Hänzelmann S, Beier F, Gusmao EG, Koch CM, Hummel S, Charapitsa I, Joussen S, Benes V, Brümmendorf TH, Reid G, Costa IG, Wagner W - Clin Epigenetics (2015)

Bottom Line: DNA hypermethylation was significantly enriched in the vicinity of genes that are either up- or downregulated at later passages.Furthermore, specific transcription factor binding motifs (e.g. EGR1, TFAP2A, and ETS1) were significantly enriched in differentially methylated regions and in the promoters of differentially expressed genes.Senescence-associated DNA hypermethylation occurs at specific sites in the genome and reflects functional changes in the course of replicative senescence.

View Article: PubMed Central - PubMed

Affiliation: Interdisciplinary Centre for Clinical Research (IZKF), RWTH University Medical School, Aachen, Germany ; Institute for Biomedical Technology - Cell Biology, RWTH University Medical School, Aachen, Germany.

ABSTRACT

Background: Primary cells enter replicative senescence after a limited number of cell divisions. This process needs to be considered in cell culture experiments, and it is particularly important for regenerative medicine. Replicative senescence is associated with reproducible changes in DNA methylation (DNAm) at specific sites in the genome.

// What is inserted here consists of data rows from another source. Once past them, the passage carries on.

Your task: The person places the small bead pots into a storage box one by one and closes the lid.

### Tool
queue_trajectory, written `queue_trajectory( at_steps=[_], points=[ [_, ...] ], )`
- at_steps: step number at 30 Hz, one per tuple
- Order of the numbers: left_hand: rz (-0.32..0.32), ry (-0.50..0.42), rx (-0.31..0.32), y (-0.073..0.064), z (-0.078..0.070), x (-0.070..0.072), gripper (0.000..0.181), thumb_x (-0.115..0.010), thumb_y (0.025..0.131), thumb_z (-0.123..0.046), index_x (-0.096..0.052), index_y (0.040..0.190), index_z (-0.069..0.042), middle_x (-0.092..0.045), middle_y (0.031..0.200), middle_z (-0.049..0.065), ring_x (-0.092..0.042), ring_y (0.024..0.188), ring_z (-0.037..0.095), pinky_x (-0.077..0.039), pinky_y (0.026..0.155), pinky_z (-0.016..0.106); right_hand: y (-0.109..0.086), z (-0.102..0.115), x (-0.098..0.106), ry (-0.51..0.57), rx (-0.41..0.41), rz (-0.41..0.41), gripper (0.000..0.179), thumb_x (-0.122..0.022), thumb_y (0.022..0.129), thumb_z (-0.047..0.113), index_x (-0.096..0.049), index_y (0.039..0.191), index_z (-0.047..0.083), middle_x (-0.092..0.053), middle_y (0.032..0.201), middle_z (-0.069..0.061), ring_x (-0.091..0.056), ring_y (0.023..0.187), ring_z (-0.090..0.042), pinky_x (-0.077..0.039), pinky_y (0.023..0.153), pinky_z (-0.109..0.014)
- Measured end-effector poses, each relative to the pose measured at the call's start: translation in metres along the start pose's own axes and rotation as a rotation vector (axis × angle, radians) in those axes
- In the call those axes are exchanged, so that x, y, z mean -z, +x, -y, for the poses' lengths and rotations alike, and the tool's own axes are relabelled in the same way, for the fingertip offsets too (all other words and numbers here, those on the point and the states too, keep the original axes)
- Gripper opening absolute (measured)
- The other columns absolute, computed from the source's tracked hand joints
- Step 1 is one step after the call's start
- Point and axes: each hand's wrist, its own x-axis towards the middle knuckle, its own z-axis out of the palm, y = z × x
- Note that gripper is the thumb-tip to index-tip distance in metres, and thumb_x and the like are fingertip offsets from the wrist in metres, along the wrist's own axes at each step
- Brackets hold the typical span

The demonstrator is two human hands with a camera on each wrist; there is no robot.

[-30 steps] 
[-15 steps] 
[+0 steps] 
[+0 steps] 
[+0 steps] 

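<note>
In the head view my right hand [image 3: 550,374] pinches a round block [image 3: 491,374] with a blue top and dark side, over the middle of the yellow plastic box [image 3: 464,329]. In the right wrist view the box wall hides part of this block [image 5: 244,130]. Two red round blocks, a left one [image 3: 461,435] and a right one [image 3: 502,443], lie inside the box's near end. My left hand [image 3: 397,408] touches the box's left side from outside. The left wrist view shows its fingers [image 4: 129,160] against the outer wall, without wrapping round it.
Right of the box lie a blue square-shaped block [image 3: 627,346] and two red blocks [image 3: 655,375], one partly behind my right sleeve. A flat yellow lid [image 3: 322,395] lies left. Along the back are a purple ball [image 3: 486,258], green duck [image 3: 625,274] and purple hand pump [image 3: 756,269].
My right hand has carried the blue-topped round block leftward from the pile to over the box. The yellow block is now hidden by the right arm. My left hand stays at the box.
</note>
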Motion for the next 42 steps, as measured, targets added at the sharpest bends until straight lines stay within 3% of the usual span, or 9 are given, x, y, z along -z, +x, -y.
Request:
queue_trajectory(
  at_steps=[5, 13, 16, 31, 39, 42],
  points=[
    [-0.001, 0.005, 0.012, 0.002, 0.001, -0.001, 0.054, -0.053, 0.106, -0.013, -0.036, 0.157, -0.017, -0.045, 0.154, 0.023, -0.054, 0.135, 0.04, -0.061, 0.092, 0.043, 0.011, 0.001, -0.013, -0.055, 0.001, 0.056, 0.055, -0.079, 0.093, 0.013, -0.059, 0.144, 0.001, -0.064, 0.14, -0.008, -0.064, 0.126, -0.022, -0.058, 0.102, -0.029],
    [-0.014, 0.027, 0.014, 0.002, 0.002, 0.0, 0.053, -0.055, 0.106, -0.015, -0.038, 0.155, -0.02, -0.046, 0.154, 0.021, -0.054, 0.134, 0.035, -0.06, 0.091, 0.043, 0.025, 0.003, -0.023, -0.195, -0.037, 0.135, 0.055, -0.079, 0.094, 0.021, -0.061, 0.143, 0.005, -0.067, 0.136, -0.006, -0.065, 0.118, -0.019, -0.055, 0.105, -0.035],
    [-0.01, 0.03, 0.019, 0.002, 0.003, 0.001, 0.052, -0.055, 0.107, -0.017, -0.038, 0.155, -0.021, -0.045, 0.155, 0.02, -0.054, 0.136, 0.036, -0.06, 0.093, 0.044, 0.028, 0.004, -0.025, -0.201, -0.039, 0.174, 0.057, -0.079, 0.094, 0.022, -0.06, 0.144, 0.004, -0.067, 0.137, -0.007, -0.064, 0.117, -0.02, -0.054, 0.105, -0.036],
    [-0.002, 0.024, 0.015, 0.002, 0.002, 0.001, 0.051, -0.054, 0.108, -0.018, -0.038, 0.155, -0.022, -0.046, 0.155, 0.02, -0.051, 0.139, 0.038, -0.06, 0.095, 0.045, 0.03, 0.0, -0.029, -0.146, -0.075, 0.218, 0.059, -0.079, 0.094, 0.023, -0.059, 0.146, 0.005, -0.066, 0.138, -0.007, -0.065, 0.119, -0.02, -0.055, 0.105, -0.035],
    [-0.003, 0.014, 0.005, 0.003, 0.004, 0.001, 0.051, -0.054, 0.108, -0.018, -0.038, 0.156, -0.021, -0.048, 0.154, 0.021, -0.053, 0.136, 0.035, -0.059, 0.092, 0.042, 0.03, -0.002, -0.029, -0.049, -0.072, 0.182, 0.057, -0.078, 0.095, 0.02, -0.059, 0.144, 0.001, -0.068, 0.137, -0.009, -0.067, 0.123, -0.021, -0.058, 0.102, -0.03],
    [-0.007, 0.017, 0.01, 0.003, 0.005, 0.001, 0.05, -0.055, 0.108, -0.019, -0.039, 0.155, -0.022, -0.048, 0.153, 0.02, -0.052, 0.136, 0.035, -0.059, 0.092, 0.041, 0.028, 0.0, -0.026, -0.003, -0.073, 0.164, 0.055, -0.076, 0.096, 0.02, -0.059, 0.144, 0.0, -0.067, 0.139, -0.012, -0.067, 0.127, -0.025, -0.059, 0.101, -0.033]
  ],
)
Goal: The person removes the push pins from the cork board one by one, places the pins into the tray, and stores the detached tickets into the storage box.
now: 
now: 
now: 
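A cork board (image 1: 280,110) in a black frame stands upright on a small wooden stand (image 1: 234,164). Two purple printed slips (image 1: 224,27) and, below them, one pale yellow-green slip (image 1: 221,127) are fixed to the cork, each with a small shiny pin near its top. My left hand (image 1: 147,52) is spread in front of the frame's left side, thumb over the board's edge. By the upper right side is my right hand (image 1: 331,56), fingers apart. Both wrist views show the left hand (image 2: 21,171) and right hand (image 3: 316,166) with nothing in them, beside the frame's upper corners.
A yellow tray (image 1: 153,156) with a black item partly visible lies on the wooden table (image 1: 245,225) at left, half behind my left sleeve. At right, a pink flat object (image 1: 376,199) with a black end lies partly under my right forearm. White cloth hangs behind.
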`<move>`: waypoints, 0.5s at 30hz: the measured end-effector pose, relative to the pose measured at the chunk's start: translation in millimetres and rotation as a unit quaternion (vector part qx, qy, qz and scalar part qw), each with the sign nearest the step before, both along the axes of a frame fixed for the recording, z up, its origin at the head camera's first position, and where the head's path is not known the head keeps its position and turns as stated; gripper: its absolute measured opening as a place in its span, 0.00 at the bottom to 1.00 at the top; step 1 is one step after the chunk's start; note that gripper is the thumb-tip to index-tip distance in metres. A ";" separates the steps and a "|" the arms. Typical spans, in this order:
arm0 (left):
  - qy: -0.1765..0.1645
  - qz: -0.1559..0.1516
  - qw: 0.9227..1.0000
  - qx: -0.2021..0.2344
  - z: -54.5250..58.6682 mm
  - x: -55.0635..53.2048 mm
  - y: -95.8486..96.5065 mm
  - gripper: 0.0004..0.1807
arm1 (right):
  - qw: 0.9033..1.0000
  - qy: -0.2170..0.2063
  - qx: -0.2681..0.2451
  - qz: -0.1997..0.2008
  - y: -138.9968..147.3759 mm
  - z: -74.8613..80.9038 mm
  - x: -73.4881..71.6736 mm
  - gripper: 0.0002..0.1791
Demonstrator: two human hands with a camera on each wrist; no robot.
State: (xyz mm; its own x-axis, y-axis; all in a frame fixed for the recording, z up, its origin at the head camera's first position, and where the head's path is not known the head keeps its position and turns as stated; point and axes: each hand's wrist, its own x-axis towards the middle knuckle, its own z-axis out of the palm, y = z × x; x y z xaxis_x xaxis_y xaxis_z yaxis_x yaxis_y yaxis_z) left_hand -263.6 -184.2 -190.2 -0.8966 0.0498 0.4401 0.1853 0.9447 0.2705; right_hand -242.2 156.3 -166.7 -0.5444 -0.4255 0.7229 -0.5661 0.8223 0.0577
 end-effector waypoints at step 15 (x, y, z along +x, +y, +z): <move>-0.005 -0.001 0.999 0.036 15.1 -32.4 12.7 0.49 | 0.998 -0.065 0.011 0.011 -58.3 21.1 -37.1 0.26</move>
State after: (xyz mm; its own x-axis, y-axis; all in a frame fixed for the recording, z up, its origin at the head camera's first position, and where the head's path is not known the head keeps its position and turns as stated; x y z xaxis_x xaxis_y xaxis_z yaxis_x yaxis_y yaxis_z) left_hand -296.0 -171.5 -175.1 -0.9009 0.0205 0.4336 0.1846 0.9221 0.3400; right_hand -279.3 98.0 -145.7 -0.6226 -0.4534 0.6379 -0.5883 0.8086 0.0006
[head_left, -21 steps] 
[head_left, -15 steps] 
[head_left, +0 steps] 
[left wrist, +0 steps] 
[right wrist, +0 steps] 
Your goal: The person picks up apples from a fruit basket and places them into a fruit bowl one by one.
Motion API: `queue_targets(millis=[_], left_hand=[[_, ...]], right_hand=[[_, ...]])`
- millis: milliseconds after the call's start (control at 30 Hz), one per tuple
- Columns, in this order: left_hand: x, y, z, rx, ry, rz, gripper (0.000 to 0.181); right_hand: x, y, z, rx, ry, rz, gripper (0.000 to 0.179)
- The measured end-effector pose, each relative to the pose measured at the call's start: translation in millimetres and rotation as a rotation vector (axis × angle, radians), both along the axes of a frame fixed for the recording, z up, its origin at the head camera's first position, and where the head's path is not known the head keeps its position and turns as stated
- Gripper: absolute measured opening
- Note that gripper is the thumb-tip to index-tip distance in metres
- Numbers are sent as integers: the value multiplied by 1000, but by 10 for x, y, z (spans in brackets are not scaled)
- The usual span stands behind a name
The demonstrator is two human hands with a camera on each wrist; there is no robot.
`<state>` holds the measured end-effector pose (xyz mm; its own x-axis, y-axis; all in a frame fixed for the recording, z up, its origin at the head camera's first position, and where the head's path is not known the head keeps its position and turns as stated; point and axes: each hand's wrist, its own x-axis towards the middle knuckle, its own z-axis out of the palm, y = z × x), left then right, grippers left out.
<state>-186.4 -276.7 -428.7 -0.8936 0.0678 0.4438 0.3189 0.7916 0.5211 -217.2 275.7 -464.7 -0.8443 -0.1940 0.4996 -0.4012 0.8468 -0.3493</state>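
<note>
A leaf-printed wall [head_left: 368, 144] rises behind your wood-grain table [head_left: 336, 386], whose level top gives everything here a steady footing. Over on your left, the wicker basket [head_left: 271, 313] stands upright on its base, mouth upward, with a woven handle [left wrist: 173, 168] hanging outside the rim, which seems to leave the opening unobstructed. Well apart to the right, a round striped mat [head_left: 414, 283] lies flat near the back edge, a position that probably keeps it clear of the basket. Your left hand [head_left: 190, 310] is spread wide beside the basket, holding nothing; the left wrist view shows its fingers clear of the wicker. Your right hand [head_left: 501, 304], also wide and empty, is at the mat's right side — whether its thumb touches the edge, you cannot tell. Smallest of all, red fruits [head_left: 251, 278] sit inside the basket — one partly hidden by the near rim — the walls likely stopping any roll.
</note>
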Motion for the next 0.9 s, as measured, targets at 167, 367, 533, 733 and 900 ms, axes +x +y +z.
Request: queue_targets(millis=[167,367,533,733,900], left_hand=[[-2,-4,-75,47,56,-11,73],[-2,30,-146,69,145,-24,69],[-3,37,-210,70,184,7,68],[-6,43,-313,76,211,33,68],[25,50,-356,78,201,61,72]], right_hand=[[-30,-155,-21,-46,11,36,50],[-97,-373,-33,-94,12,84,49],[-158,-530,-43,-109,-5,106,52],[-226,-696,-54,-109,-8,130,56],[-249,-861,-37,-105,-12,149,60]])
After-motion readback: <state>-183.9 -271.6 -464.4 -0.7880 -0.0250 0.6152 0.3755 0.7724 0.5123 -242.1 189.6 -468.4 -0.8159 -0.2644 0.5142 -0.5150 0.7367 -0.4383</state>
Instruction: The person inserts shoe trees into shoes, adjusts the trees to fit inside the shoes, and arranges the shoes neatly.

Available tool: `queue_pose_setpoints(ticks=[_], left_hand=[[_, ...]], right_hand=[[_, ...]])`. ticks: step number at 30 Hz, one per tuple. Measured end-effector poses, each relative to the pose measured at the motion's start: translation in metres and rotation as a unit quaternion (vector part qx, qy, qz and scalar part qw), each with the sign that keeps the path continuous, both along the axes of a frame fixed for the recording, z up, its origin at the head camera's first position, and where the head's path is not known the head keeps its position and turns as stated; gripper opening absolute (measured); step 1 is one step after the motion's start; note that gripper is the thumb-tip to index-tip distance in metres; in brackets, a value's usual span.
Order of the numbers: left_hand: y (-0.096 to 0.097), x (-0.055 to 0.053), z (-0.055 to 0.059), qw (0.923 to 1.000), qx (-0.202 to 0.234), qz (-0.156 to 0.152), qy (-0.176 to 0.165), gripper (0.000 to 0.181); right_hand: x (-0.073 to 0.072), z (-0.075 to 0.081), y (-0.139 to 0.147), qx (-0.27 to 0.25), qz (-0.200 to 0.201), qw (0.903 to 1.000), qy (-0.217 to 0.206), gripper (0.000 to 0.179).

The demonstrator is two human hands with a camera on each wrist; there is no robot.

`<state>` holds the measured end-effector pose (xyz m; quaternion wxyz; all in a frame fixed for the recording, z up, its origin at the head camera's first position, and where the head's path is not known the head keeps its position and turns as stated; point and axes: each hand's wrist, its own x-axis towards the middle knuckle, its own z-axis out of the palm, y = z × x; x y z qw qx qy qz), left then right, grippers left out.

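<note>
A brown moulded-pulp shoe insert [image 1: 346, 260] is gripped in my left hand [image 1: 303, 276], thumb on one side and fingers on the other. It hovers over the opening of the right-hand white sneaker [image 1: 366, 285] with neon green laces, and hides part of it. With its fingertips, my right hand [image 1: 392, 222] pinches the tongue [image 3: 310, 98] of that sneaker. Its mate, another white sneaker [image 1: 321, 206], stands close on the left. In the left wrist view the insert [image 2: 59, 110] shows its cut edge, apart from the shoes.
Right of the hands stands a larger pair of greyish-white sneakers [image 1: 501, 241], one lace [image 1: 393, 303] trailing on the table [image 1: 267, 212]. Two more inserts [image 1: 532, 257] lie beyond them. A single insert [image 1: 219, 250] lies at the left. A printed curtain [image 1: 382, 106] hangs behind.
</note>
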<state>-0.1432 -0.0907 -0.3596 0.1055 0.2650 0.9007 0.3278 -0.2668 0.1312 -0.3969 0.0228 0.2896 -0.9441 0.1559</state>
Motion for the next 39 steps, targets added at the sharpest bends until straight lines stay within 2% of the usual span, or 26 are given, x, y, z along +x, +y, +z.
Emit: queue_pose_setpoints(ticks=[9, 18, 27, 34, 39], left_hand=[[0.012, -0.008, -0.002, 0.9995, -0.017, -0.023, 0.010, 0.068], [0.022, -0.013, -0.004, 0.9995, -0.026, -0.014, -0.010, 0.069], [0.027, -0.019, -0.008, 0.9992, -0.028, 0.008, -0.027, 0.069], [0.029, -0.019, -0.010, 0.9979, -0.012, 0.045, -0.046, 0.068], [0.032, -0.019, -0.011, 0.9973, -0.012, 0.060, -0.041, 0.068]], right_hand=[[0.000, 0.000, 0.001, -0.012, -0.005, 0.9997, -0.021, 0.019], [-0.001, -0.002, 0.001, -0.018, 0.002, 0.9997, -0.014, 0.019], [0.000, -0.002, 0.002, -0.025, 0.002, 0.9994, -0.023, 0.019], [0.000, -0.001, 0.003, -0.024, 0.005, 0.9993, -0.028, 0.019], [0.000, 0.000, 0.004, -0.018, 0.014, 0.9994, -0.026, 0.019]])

The mechanism that drives senescence-associated DNAm changes remains unknown - it may involve stochastic DNAm drift due to imperfect maintenance of epigenetic marks or it is directly regulated at specific sites in the genome.

Results: In this study, we analyzed the reorganization of nuclear architecture and DNAm changes during long-term culture of human fibroblasts and mesenchymal stromal cells (MSCs). We demonstrate that telomeres shorten and shift towards the nuclear center at later passages. In addition, DNAm profiles, either analyzed by MethylCap-seq or by 450k IlluminaBeadChip technology, revealed consistent senescence-associated hypermethylation in regions associated with H3K27me3, H3K4me3, and H3K4me1 histone marks, whereas hypomethylation was associated with chromatin containing H3K9me3 and lamina-associated domains (LADs). DNA hypermethylation was significantly enriched in the vicinity of genes that are either up- or downregulated at later passages. Furthermore, specific transcription factor binding motifs (e.g. EGR1, TFAP2A, and ETS1) were significantly enriched in differentially methylated regions and in the promoters of differentially expressed genes.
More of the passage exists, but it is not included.